First Timers to Brazil Head to Rio, then Iguassu, Amazon and Bahia

First Timers to Brazil Head to Rio, then Iguassu, Amazon and Bahia
Yet to many travelers, Brazil is unknown territory. It's a huge country – the fifth largest in the world – spanning some 3.2 million square miles and encompassing 26 states and the district capital of Brasilia. Its 4,655-mile coastline boasts thousands of secluded beaches and luxurious or laid-back resorts. How can American travelers figure out where to go?

The members of the Brazil Tour Operators Association (BTOA) can help. These 25 tour operators are all seasoned travel professionals – many accredited by IATA – and all are recognized experts about the country.

Calling Brazil, the "sleeping giant," Adam Carter, President of BTOA explains. "Because Brazil is such a vast country it's important that first-time visitors work with a professional travel counselor."

Almost every first-time visitor wants to see Rio de Janeiro. Next on the list: two of the world's most spectacular natural wonders: Iguassu Falls and the Amazon. Other itineraries might include Bahia, Brasilia or Sao Paulo.

Spectacularly-sited between towering mountains and lush natural parks and surrounded by turquoise water and miles of white sand beaches, Rio de Janeiro is a feast for the eyes and the senses.
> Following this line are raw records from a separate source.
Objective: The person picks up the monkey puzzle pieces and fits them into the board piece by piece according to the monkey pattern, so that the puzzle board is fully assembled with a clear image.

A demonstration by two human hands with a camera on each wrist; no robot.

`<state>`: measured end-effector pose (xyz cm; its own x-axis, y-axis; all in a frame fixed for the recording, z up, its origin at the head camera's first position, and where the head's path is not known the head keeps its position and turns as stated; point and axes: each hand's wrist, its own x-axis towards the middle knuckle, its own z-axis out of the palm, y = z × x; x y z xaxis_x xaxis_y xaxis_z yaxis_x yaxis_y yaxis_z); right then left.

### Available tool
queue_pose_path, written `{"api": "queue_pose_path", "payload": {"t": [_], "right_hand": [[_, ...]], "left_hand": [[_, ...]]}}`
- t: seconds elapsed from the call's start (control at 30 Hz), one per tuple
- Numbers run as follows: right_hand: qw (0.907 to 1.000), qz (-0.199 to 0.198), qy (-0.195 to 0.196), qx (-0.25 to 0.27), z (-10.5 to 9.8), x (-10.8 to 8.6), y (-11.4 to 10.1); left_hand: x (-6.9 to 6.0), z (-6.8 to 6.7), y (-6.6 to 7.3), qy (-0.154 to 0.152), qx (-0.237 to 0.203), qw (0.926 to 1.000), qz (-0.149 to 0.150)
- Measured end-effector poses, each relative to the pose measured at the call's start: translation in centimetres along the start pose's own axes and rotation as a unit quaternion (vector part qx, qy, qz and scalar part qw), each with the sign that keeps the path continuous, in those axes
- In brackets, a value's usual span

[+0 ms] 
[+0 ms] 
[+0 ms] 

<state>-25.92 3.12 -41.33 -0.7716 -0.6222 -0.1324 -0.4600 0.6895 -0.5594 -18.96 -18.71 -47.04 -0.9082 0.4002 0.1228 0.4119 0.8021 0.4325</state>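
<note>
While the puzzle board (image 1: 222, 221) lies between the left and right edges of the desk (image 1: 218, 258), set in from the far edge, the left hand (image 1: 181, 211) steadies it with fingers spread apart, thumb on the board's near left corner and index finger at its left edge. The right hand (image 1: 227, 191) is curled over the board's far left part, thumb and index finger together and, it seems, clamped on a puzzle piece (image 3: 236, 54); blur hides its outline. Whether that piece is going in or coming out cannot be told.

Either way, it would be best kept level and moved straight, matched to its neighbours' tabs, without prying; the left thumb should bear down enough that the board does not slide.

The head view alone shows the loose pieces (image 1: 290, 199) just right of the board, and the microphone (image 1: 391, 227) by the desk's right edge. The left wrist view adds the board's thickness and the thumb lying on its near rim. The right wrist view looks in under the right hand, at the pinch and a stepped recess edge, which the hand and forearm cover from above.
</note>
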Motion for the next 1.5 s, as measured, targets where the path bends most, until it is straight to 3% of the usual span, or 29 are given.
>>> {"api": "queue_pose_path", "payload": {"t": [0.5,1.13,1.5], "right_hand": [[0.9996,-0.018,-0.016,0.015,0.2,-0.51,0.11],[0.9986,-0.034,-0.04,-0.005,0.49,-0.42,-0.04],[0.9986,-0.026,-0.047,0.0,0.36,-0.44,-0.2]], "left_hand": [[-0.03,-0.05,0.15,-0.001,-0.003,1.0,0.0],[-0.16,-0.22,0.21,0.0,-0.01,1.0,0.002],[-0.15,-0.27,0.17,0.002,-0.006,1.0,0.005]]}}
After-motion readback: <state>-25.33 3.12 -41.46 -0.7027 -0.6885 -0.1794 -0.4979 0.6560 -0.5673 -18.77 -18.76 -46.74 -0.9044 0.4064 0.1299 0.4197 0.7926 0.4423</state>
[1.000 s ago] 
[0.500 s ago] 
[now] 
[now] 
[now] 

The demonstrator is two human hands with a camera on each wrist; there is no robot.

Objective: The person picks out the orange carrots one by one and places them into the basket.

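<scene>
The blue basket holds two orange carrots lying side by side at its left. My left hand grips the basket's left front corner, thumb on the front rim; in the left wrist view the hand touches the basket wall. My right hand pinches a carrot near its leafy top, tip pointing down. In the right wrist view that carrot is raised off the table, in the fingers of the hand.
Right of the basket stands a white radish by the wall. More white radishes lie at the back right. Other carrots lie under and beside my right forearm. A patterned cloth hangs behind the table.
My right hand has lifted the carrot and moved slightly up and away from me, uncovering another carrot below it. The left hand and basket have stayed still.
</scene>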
This sophisticated city is known for its sizzling nightlife, world-class dining and its infectious party atmosphere – and not just during Carnival. Other major draws: balmy breezes air all year round and some 55 miles of beautiful white sand beaches.

This Cidade Maravilhosa is especially dramatic when viewed from the 1,300-foot Pão de Açúcar (Sugar Loaf Mountain) or the 2,330-foot Corcovado with its 98-foot statue of Christ.

"Rio is a must for any first time visitor," says BTOA's Vice President Jose Gherardi. "And I'm not just saying that because I am a Carioca myself. Of course, Americans visitors will feel right at home anywhere in Brazil. They will find a fascinating mix of cultures, centuries-old architecture, incredible natural beauty, fabulous beaches, great food and friendly people," Gherardi continues.

This winter BTOA members are offering some excellent and well-priced packages for first-time visitors that include Rio, Iguassu Falls and other not-to-miss spots. One of the world's most stunning natural wonders, the Cataratas do Iguaçu comprise 275 interlinking cataracts that extend for more than a mile and a half. The most impressive is the 490-foot-wide Devil's Throat that plunges 269 feet. Several packages include visits to the Amazon, the world's largest and most biodiverse tropical rainforest. Here, some 1.4 billion acres are home to the world's largest collection of plants and animals – some 15,000 animal species alone. Visitors can see monkeys, wild boar, sloth, dolphins, and caiman, but jaguars are very elusive. And the mighty Amazon River that runs through it has over one thousand tributaries – several larger than the Mississippi – with its catchment basin holding up to one-fifth of the world's fresh water. Manaus is the hub of the Amazon region. Brasilia, the country's modern capital, has stunning architecture by native son Oscar Niemeyer, while São Paulo draws visitors for its cultural events, excellent restaurants and non-stop nightlife. Bahia has some 560 miles of palm-fringed beaches and an incredibly vibrant culture thanks to its Afro-Brazilian heritage. Its capital, Salvador boasts the largest collection of colonial architecture in South America. With one of the country's richest cultural mixes, festivals abound and music and dance are everywhere.